Financial independence, retire early – well, maybe not such a good idea
Have you heard about FIRE? That’s an acronym for “Financial independence, retire early.” It’s a movement that seems to have attracted the attention of many Millennials. (You’ll remember, that’s the group who started to come of age around the year 2000. In other words, the young working generation.)
Let me answer three questions: What? How? Why? And then (this is hardly a spoiler alert, as the title gives away my view) I’ll tell you why I’m not overly keen on it.
It’s an idea, a lifestyle idea, not formally organized. I understand that it was first mooted in the 1992 best-selling book Your Money or Your Life by Vicki Robin and Joe Dominguez. The idea is that you push yourself, while you’re working, to save far more than would normally be feasible.

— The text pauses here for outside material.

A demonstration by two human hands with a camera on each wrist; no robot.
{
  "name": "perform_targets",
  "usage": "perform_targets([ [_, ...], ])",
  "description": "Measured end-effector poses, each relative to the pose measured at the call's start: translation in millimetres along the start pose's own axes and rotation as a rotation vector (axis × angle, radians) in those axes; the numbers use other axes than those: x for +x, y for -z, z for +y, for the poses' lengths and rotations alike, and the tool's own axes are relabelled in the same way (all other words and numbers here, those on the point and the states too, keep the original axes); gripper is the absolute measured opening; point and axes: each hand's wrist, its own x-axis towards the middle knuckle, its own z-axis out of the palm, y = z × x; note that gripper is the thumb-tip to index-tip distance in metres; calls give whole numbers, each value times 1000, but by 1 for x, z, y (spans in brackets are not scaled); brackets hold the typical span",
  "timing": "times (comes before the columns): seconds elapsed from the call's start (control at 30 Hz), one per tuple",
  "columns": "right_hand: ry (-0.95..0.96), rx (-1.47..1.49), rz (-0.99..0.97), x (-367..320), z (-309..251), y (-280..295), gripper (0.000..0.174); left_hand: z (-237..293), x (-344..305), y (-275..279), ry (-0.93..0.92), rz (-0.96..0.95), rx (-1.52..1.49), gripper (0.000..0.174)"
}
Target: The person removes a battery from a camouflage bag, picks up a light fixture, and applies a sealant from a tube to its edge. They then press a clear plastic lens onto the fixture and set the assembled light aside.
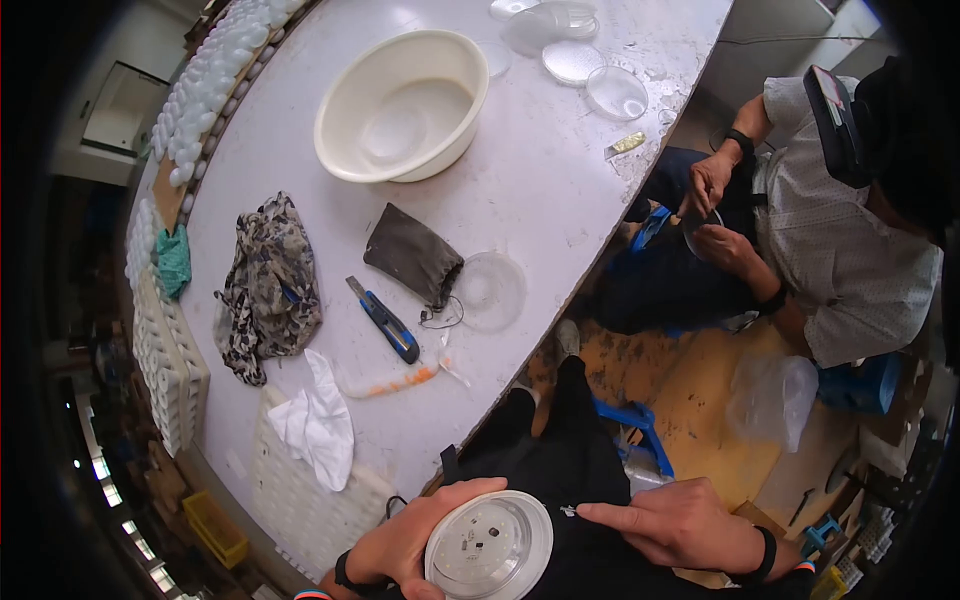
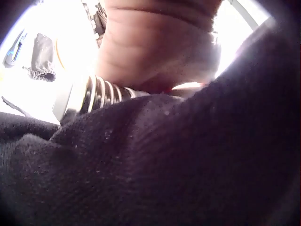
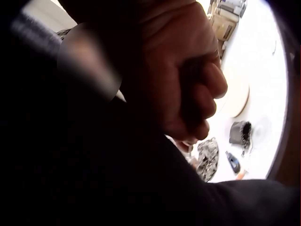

And the goal is then, as the name implies, to have sufficient assets to make yourself financially independent of the need for further work; indeed, to enable yourself to retire early – far earlier than anyone thinks is normally feasible. (Like, in your 30s.) And remember, when you retire that early, there’s no government program that kicks in for a long, long time, so it truly is self-made independence.
Once you’re retired early, you draw down your accumulated assets to support yourself.
That’s the basic idea.
You save a lot! There’s no formal amount, but it seems that, if you’re serious, you save at least 50% of your net (after-tax) income, and if you can get up to 75%, so much the better.
There are two obvious comments. One is that you need to be earning a fair amount if you have to live on only 25-50% of it, so it’s not for the low-paid. But it seems that this is far from being an upper-class movement. Most of its adherents seem to be bang in the middle class, so the other obvious comment is that they’re making a huge lifestyle sacrifice to achieve their goal. It’s not surprising, therefore, that many adherents have one or more side jobs to enable them to live (even if it’s a frugal lifestyle) while saving that intensely. (But hey, it’s a gig economy, right? So maybe that simply makes a virtue out of necessity.)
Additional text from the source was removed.